I do that drive reguarly - to Umbria. And for much the same reason. The drive won't be much more difficult (obvouisly insurance will go up) but other things certainly will. I have changed my nationality and the children's so that, like my wife, we are all EU citizens. When I first worked in Italy in the early 90s just before the EU (when it was the EC) I had to register with the local questura in Rome. I was a stranger, (cash in hand) in a strange land. From then onwards (after the advent of the EU) I worked in the Netherlands, Belgium, many years in Italy as a European citizen with equal rights and access to benefits as any other EU citizen. I was paid, had the equivalent of an NI number and could come and go as i pleased. I could invest freely, the children could study through Erasmus, I could do what ever - as long as I was an EU citizen. I don't see a single benefit to Brexit and I've yet to have one explained to me beyond the usual vapid innanities 'we want our country back . . . . '. What is especially sad is the myopia and solipsism behind Brexit - I have friends and colleagues all around the EU and they don't understand the self pity and sense of victim the English have. The EU was never out to get England, or be a dictatorship, or tell England what to do. Even a cursory check of the voting patterns in the EU Council would prove that thesis wrong. But as we know, facts mean nada. The UK was respected in the EU - a strong, reliable, honest partner. But over the past 20 years a narrative of oppression by an 'outside body' was sown by a cabal of middle aged, white, privately educated, rich men. And half of the population fell in line with the false narrative. Surprisingly only half - considering the media onslaught of lies and misinformation targeted at EU citizens and institutions.
But but but we were going to be made to join the European Army weren't we?!😉 I still get angry about "Project Fear," how about that for the the best bit of spin ever?
When we bought our place in Abruzzo, we were offered citizenship, but we dismissed it out of hand. We would never need it, and back then we couldn't realistically lived there permanently.
Thanks for that, enjoyed it. And such a change from the usual.
Nicely and poignantly written. Thank you
We must be of a similar age, because I recognise the sentiments. Anyone under 40 really has no idea of what it was like - I remember getting compasses and drawing out blast radiuses for likely targets/megatonnage to work out how crispy I'd be and how quickly. Being less than a mile from Southampton Docks and Fawley Refinery it was a somewhat pointless exercise. And having watched Threads at age 13 I was pretty happy with the instant vaporisation option.
I also recognise the feeling about England. I completely love where I live but that doesn't extend to many of the people in it and I no longer have any idea what it means to be English. Struggling I think for a sense of identity and have done for a number of years, which is why I was content with being European. I can love frites, Belgian beer, and steak and kidney pie, right? I'm not sure being English has ever been something to be proud of but I'd rather fly almost any other flag than the Union flag or the Cross of St George.

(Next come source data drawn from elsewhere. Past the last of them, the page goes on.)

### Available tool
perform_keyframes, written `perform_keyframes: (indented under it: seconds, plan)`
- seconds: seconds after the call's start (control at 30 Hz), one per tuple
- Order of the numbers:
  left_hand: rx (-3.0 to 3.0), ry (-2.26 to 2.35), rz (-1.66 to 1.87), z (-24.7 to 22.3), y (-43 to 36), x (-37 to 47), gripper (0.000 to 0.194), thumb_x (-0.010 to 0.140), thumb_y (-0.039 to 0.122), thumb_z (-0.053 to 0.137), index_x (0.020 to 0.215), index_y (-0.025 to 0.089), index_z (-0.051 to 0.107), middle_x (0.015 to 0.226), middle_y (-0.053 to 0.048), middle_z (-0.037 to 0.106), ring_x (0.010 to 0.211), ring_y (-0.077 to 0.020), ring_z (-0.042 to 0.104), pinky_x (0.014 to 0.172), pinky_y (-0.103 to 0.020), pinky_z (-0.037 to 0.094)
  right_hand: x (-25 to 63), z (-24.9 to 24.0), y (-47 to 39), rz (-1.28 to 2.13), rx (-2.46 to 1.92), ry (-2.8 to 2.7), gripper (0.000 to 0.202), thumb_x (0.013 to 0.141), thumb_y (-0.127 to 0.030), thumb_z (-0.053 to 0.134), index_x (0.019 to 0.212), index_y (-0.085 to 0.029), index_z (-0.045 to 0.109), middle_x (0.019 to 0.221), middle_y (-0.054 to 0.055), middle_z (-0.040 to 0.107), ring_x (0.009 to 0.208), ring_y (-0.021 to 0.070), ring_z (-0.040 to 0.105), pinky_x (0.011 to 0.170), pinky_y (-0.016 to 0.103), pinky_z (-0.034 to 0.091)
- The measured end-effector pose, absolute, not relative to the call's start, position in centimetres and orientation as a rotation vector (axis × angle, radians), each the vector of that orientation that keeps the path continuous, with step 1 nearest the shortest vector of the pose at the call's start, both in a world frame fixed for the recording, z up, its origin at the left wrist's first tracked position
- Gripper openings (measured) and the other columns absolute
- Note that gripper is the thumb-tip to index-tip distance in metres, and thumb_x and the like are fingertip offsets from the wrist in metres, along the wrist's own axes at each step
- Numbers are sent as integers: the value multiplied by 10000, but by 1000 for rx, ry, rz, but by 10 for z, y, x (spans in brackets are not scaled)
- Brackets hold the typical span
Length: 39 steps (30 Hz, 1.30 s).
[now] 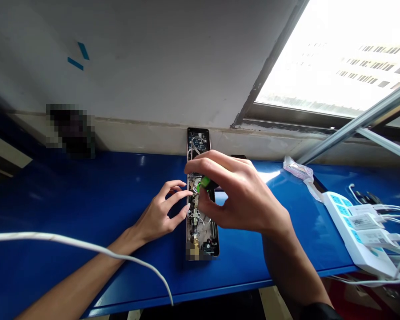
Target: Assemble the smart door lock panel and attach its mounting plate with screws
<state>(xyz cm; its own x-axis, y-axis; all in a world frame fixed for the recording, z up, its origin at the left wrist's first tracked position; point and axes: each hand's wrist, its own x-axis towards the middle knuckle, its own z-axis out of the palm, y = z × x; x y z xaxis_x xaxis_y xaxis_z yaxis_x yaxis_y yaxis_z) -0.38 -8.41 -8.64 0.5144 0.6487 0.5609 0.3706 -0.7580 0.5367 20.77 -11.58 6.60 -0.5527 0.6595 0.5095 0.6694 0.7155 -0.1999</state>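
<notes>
A long, narrow electronic device (202, 231) with its inside exposed, which looks like a smart door lock, lies lengthwise on the blue table. Its circuit board and white wires show at the far end, metal parts and a brass-coloured piece at the near end. My right hand (240, 193) is closed around a green-and-black screwdriver (206, 182) over the device's middle; the tool's tip is hard to make out. From the left, my left hand (168, 206) reaches in with fingers apart, fingertips at the device's left edge and near the tool. My right hand hides part of the device's middle.
A white power strip (345, 222) with several plugged-in chargers sits at the right. Behind it lies a pinkish plastic packet (298, 169). A white cable (70, 240) crosses over my left forearm. The wall (146, 133) and a metal frame bar (340, 118) bound the back.
</notes>
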Motion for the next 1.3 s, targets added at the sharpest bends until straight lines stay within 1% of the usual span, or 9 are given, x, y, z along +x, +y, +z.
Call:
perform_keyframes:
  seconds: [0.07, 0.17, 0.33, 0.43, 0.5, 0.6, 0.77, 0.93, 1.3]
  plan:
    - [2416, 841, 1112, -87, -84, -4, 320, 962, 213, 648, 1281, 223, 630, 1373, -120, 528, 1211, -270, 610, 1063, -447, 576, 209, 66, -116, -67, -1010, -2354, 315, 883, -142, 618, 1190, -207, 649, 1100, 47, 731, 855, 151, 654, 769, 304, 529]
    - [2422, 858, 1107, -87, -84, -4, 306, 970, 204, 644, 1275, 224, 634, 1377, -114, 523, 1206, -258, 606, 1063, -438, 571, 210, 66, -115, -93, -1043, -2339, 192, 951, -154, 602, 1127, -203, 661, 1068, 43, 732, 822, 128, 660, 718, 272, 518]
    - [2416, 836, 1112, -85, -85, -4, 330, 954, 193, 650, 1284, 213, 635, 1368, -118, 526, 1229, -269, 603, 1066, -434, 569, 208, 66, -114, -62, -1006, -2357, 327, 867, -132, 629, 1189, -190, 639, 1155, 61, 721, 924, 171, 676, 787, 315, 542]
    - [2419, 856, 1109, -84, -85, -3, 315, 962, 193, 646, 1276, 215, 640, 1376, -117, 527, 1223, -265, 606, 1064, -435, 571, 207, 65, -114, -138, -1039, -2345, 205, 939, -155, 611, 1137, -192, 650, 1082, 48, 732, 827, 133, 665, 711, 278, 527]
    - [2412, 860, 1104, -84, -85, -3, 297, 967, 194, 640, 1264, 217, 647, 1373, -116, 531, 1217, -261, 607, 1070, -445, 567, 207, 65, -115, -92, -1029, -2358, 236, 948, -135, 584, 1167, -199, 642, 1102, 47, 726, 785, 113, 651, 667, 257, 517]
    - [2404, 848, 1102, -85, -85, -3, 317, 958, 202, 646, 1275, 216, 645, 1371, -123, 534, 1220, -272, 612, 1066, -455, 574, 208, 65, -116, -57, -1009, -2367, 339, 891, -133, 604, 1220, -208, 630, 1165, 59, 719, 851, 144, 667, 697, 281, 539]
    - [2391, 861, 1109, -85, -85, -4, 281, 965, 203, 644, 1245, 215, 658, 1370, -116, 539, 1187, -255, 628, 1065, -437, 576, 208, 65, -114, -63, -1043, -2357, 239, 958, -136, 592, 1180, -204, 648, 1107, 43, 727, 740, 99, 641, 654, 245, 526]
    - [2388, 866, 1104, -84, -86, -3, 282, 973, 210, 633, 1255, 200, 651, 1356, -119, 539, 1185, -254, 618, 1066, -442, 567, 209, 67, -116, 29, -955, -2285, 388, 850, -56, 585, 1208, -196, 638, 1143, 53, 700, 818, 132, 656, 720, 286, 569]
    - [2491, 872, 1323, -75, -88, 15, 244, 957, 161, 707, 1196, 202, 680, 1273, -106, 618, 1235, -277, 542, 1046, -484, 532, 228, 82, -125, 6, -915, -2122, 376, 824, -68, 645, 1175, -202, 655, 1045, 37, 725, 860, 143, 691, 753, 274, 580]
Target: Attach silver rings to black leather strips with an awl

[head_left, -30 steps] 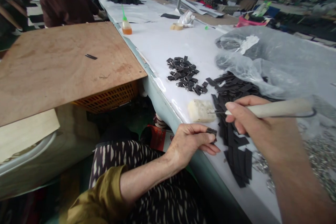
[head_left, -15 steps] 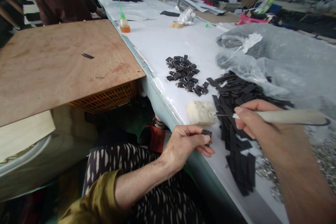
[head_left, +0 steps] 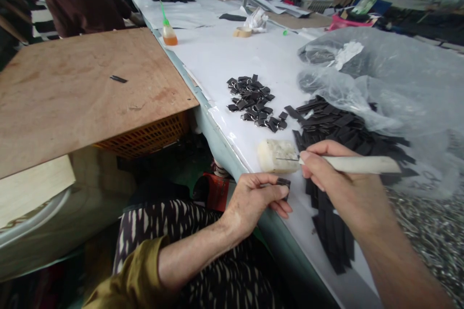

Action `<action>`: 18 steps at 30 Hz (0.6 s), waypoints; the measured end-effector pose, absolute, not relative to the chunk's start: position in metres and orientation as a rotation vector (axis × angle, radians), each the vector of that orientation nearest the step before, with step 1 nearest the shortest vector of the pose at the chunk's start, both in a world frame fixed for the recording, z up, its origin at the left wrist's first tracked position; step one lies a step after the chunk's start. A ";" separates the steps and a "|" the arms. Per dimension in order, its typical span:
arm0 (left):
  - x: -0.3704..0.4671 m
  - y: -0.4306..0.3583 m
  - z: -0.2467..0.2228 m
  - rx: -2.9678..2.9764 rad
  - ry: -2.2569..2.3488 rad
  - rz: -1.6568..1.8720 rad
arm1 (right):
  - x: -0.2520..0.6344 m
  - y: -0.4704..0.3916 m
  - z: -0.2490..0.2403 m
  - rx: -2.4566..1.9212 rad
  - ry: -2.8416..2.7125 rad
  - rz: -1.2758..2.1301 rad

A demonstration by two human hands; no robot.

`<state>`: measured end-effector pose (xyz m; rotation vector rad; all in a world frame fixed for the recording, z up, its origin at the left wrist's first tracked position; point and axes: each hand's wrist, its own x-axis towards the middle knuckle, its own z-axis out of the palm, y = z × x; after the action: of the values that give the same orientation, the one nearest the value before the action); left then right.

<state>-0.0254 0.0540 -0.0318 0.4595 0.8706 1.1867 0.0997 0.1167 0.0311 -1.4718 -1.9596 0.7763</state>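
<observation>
My left hand (head_left: 253,200) pinches a small folded black strip (head_left: 283,183) at the table's near edge. In my right hand (head_left: 326,174) is a pale-handled tool (head_left: 362,164), its thin metal shaft lying over a whitish block (head_left: 271,155). Flat black strips (head_left: 331,246) lie in a heap beside and partly behind my right hand. Beyond the block sits a pile of folded black tabs with metal rings (head_left: 252,99).
Many small metal rings (head_left: 431,231) lie at the right, below a clear plastic bag (head_left: 398,77). A bottle of orange liquid (head_left: 169,36) stands farther back. A wooden board (head_left: 83,96) adjoins the table on the left. Other people sit in the background.
My right hand has moved left with the tool, bringing its shaft over the whitish block. My left hand still holds the folded strip in nearly the same place.
</observation>
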 end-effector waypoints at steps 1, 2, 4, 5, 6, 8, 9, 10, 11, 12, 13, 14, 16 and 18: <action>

It hurts even more that everything I love about where I live is tainted by what we've become as a society and if I was single I think I'd be elsewhere - I'm fortunate to have a job I could do anywhere in the world, and, more importantly, would get me a visa almost anywhere too. But where? Canada is too cold and/or wet, Australia is no better for reactionary jingoism than England, Scotland is too cold, RoI is too wet, and so on. Maybe NZ, but it's not great for cycling. Majorca maybe, Amalfi coast maybe, Canaries maybe. Actually - that's probably it - Gran Canaria would do - right timezone, great for cycling, varied climate, far enough from the madness, mountains and sea.